Character Graveyard

<-- Some Musings

Some Musings
Character Graveyard

Daymare

Wednesday, August 5th, 2009 by Dan

Horror movie premise about the ghost of a female horse that haunts local children during their lucid daydreams. Instead of ectoplasm, the ghost’s presence is detected by the pungent stench of manure. Daymare was passed on by Lionsgate for Saw XXII

Lifting-2-Get-Her

Thursday, July 30th, 2009 by Dan

Two amateur bodybuilders write a massive text on the ins and outs of weight training, with the intention of rivaling Arnold Schwarzenegger’s best selling Encyclopedia of Modern Bodybuilding. The focus was to be on lifting with a friend, with the title being “Lifting Together.” The book was immediately shelved after the photoshoot for the cover turned tragic when the two began fighting over the girl who was on the cover with them. The scene was to be them flexing while pulling gently on the model’s arms. Unfortunately it went in another direction when they began tugging on her and subsequently ripped her arms off.

Mad-gicians

Thursday, April 23rd, 2009 by Dan

A group of “illusionists” who spend much of their time protesting various causes. They are able to do this due to the fact that they rely on “magic” to pay their bills.

Serial Killer Hack

Monday, March 2nd, 2009 by Adam

A serial killer who, despite killing many and evading the law, is still not taken seriously by other serial killers because his method of killing is so lacking in imagination or personalized flourishes. Though he pretends not to let it bother him, this failure to gain the approval of his peers often leaves him in less than a good mood.

Peen Wolf

Thursday, February 12th, 2009 by Adam

Similar to the beloved 80’s movie character Teen Wolf, except… different.

Crystal Ball Pervert

Thursday, February 12th, 2009 by Adam

A man of low moral character comes into possession of a magic crystal ball that can see into the future.
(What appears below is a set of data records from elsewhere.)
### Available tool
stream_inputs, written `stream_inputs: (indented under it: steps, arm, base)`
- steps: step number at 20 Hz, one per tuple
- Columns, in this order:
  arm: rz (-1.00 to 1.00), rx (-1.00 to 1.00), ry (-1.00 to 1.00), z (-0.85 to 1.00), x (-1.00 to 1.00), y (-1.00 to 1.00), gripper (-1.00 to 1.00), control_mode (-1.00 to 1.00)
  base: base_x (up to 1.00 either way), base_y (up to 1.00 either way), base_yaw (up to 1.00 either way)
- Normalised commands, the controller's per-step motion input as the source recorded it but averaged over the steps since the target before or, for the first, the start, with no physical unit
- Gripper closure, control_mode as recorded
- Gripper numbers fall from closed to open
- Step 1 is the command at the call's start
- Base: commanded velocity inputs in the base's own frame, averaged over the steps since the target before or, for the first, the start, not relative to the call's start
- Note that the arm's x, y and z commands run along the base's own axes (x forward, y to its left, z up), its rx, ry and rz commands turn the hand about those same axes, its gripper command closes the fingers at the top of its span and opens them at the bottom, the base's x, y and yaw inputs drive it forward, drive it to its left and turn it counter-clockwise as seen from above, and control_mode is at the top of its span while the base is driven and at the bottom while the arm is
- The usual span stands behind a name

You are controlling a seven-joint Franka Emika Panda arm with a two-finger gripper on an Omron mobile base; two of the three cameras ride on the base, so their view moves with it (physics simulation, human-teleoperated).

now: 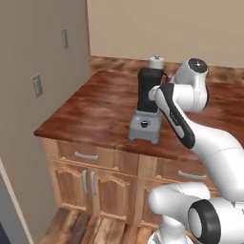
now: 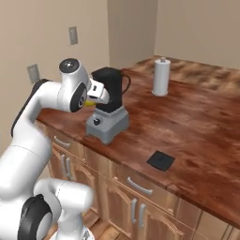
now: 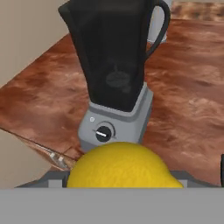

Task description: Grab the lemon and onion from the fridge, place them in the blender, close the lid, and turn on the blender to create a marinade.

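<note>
While the gripper [image 2: 92, 100] is holding the lemon [image 3: 124, 166] between widely parted fingers, the arm is facing the blender [image 3: 114, 74] from the counter's front edge. In the hand view, the yellow fruit is sitting at the bottom, right in front of the blender's knob [image 3: 103, 133], with the dark jar rising above it; in the right base view a sliver of yellow is peeking out beside the hand. A roundish dark shape is showing through the jar wall, possibly the onion, though that cannot be told for certain.

To do this step well, the hand is probably needing to rise above the jar's open rim, centre the lemon over the opening and let go only once the fruit is clear of the walls. Coming in level risks knocking the jar or pushing the base along the counter [image 2: 197, 117].

The lid [image 2: 161, 161] is lying flat on the wood near the front edge, well apart from the blender, and the paper-towel roll [image 2: 161, 77] is standing behind it, near the wall. Open room is lying above the jar and to the blender's right; the wall [image 1: 43, 71] is closing in on the left side.
</note>
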Motion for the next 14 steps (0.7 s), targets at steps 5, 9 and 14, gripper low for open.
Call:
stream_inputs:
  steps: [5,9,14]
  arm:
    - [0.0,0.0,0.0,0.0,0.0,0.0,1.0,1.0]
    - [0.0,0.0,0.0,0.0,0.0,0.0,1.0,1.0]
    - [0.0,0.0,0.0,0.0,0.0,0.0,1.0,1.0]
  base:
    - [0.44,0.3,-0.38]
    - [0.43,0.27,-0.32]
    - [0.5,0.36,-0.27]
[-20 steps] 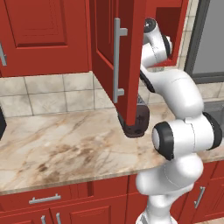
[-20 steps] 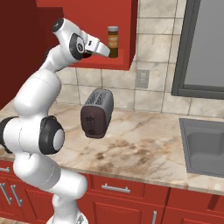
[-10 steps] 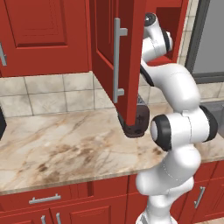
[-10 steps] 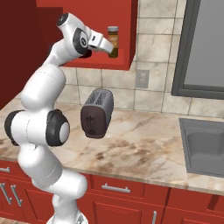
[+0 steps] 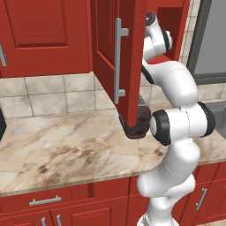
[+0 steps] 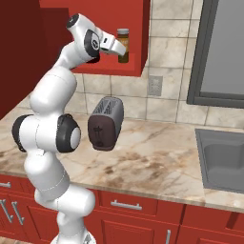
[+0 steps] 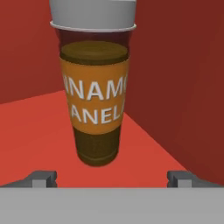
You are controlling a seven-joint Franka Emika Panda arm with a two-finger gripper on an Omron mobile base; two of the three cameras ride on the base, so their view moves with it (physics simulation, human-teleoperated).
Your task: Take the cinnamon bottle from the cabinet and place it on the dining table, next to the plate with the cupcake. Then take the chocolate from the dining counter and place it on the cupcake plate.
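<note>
Hand view: the bottle (image 7: 95, 94) stands upright on the red cabinet floor (image 7: 39, 135), straight ahead of my claw (image 7: 112, 180), brown with a grey cap and an orange label in pale letters.
Claw: released, jaws spread wide, one fingertip (image 7: 43, 179) low to the left and the other low to the right; the bottle sits between their lines but a little beyond them, untouched.
Cabinet interior: a red wall rises close on the bottle's right, another red wall behind and to its left.
Right base view: my claw (image 6: 119, 47) reaches into the open cabinet (image 6: 136, 57) at shelf height, its tips just short of the bottle (image 6: 123, 44), which stands near the shelf's right end.
Arm: bent up from the base, elbow over the worktop's front edge, forearm climbing to the shelf.
Toaster: a dark toaster (image 6: 106, 123) stands on the marble worktop (image 6: 157, 157) below the cabinet, against the tiled wall.
Sink: a grey basin (image 6: 224, 159) is set into the worktop at the right, under a grey-framed window (image 6: 224, 52).
Left base view: the cabinet door (image 5: 119, 57) hangs open toward the camera, its silver handle (image 5: 118, 62) vertical, hiding my claw; my wrist shows just past its edge.
Plate, cupcake, chocolate: cannot tell where they lie.
</note>
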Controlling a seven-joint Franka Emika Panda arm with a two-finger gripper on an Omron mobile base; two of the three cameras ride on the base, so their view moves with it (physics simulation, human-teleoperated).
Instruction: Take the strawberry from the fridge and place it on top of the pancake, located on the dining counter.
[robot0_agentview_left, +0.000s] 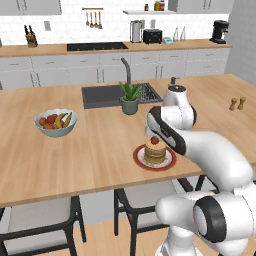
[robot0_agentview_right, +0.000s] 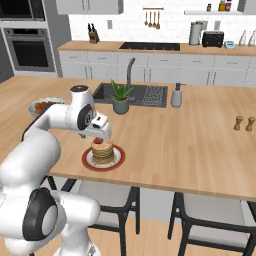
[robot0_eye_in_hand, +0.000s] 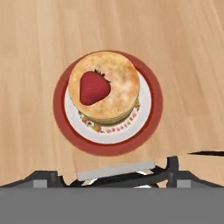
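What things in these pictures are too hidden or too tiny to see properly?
- The tool's fingertips: in the hand view they sit at the bottom edge, too small to tell open from shut.
- The strawberry: in the right base view the arm covers most of it.
- The bottles on the wall shelf: too small to read in the left base view.
- The fruit bowl: partly behind the arm in the right base view.

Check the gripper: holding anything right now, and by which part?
Nothing held. The strawberry lies free on top of the pancake, and the gripper sits above the plate with nothing between its fingers.
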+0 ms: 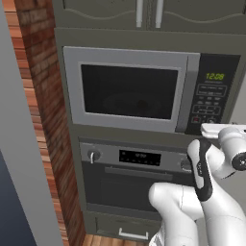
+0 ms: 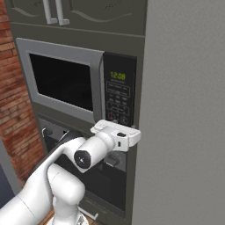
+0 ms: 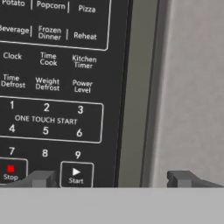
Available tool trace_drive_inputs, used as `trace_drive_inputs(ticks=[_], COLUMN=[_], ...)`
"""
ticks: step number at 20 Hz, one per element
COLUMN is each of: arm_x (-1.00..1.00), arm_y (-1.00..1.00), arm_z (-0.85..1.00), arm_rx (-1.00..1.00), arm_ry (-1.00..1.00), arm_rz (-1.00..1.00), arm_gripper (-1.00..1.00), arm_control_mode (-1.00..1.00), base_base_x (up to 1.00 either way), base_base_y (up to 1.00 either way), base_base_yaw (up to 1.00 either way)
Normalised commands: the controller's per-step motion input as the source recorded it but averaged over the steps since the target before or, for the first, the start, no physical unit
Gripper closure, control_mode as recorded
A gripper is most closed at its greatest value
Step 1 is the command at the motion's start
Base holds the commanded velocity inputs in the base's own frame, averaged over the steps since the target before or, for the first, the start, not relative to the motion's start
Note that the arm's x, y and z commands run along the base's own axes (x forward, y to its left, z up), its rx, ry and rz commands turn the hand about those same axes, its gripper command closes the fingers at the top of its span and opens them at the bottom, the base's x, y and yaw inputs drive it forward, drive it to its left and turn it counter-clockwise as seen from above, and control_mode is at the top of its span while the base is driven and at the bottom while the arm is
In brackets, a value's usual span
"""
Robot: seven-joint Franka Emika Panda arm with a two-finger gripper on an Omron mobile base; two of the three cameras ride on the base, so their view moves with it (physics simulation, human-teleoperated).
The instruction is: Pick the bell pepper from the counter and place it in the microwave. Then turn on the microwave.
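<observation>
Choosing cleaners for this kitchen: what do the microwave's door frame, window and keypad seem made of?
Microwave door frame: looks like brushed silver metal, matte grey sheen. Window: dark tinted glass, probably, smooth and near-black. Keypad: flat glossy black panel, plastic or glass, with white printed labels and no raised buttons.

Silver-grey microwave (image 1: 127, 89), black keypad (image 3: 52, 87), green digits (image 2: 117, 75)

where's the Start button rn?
In the hand view, the Start button sits at the bottom of the microwave keypad, right of Stop and under 9, between the open gripper fingertips.
</observation>
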Motion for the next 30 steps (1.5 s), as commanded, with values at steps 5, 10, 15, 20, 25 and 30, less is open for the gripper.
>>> trace_drive_inputs(ticks=[5,10,15,20,25,30], arm_x=[0.05,0.19,0.16,0.19,0.1,0.08], arm_y=[0.0,0.0,-0.11,-0.14,-0.03,0.0], arm_z=[-0.07,-0.12,-0.11,-0.08,-0.1,-0.12], arm_rx=[0.0,0.0,0.0,0.0,0.0,0.0], arm_ry=[0.0,0.0,0.0,0.0,0.0,0.0], arm_rz=[0.0,0.0,0.0,0.0,0.0,0.0], arm_gripper=[-1.0,-1.0,-1.0,-1.0,-1.0,-1.0], arm_control_mode=[-1.0,-1.0,-1.0,-1.0,-1.0,-1.0], base_base_x=[0.0,0.0,0.0,0.0,0.0,0.0], base_base_y=[0.0,0.0,0.0,0.0,0.0,0.0], base_base_yaw=[0.0,0.0,0.0,0.0,0.0,0.0])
In the course of using it to spy on women as they undress (while pleasuring himself), he unwittingly stumbles upon a woman in the FUTURE who has a crystal ball that can see into the PAST. They make eye contact for an awkward moment before she lowers her eyes and starts to laugh at the insubstantial size of his genitals. He smashes his ball to the floor and runs away crying.

Art Critic

Wednesday, February 11th, 2009 by Keith

A dapper, extremely articulate middle-aged man who frequents art museums and routinely recites insightful commentary about all the works, but who also reeks of gasoline.

Charlie Chaplin Handkerchief Perfume

Sunday, February 8th, 2009 by Dan

A handkerchief perfume inspired by the various and multiple well known “love” scents of Charlie Chaplin. Discontinued immediately after too many order mix-ups mistaking Charlie Chaplin Handkerchief Perfume for Hitler Handkerchief Perfume. Recognized as an “honest mistake.”

Misunderstanding

Saturday, February 7th, 2009 by Adam

Guy who is morbidly obese because he has always been under the misunderstanding that brunch is a meal unto itself (i.e. one of four daily meals) rather than a combination of breakfast and lunch.

Who Dealt it? Detectives

Friday, January 30th, 2009 by Dan

Two private dicks who are hired to investigate the most heinous of crimes: who it is that farts and does not claim it. They are the highest paid of all the private detectives and receive little work. One of the detectives, Alan Tams, wears coke bottle glasses due to a rare case of astigmatism often referred to as “fart sightedness.”